• [What is expected]: Your task is to restate the listing word for word without the pictures.

• [Data segment]:
---------------
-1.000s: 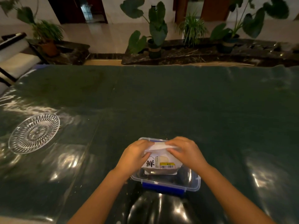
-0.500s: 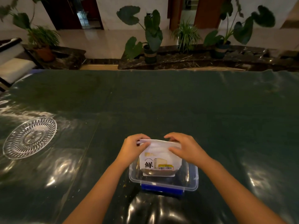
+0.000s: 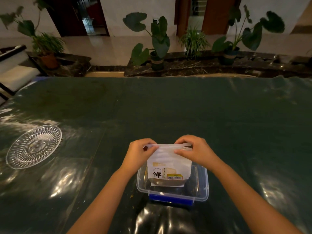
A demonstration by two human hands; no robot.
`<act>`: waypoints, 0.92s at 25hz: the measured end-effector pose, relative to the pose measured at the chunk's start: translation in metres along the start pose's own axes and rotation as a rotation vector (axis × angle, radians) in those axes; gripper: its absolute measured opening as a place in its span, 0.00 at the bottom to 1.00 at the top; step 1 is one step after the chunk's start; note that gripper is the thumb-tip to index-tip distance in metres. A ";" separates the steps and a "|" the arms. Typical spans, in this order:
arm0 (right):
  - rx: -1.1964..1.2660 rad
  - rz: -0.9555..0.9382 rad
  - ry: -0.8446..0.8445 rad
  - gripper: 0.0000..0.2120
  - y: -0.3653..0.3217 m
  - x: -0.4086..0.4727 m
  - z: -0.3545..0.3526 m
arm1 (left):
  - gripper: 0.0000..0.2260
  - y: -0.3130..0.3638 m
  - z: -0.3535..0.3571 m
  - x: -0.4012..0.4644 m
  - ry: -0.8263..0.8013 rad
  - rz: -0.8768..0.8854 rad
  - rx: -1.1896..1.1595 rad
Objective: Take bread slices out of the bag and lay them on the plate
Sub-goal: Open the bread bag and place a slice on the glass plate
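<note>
The bag [image 3: 169, 164] is now standing higher out of the box than half a second ago, its top strip pulled up between both hands. At the left of the frame the glass plate [image 3: 33, 146] is lying bare on the dark table [image 3: 168, 107], well apart from the hands. Low in the centre, the left hand [image 3: 139, 153] is pinching the bag's top left corner. The right hand [image 3: 195, 150] is gripping the top right edge. The bag's bottom is sitting inside the clear box [image 3: 172, 191].
</note>
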State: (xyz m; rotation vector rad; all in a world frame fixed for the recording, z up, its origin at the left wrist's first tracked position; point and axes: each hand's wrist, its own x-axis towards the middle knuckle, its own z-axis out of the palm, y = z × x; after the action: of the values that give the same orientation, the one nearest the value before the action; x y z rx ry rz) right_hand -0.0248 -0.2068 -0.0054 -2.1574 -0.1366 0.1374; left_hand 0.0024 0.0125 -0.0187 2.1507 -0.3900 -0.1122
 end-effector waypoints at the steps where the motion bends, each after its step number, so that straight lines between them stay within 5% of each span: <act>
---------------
• [Response to this task]:
-1.000s: 
-0.500s: 
+0.000s: 
A demonstration by two human hands; no robot.
`<act>`: waypoints, 0.92s at 25hz: the measured end-effector pose, relative to the pose measured at the chunk's start: translation in metres along the start pose's own axes and rotation as a rotation vector (axis × angle, radians) in those axes; gripper: its absolute measured opening as a place in its span, 0.00 at the bottom to 1.00 at the top; step 1 is one step after the chunk's start; note that gripper is the thumb-tip to index-tip distance in metres. A ";" separates the steps and a "|" the arms. Typical spans, in this order:
arm0 (right):
  - rx: -1.1964..1.2660 rad
  - rz: -0.9555..0.9382 rad
  - ry: -0.8446..0.8445 rad
  - gripper: 0.0000..0.2120
  - y: -0.3653..0.3217 m
  - x: -0.4086..0.4727 m
  - z: -0.3545..0.3526 m
arm1 (left):
  - gripper: 0.0000..0.2260
  - y: -0.3130..0.3638 m
  - z: -0.3535..0.3571 m
  - x: -0.4012..0.4644 m
  - ry: -0.8263..0.8013 rad
  - rz: -0.8768..0.8854 rad
  - rx: -1.1896..1.1595 rad
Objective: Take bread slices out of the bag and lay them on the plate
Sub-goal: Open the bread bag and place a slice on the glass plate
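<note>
The bag [image 3: 169, 164] is now standing higher out of the box than half a second ago, its top strip pulled up between both hands. At the left of the frame the glass plate [image 3: 33, 146] is lying bare on the dark table [image 3: 168, 107], well apart from the hands. Low in the centre, the left hand [image 3: 139, 153] is pinching the bag's top left corner. The right hand [image 3: 195, 150] is gripping the top right edge. The bag's bottom is sitting inside the clear box [image 3: 172, 191].
</note>
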State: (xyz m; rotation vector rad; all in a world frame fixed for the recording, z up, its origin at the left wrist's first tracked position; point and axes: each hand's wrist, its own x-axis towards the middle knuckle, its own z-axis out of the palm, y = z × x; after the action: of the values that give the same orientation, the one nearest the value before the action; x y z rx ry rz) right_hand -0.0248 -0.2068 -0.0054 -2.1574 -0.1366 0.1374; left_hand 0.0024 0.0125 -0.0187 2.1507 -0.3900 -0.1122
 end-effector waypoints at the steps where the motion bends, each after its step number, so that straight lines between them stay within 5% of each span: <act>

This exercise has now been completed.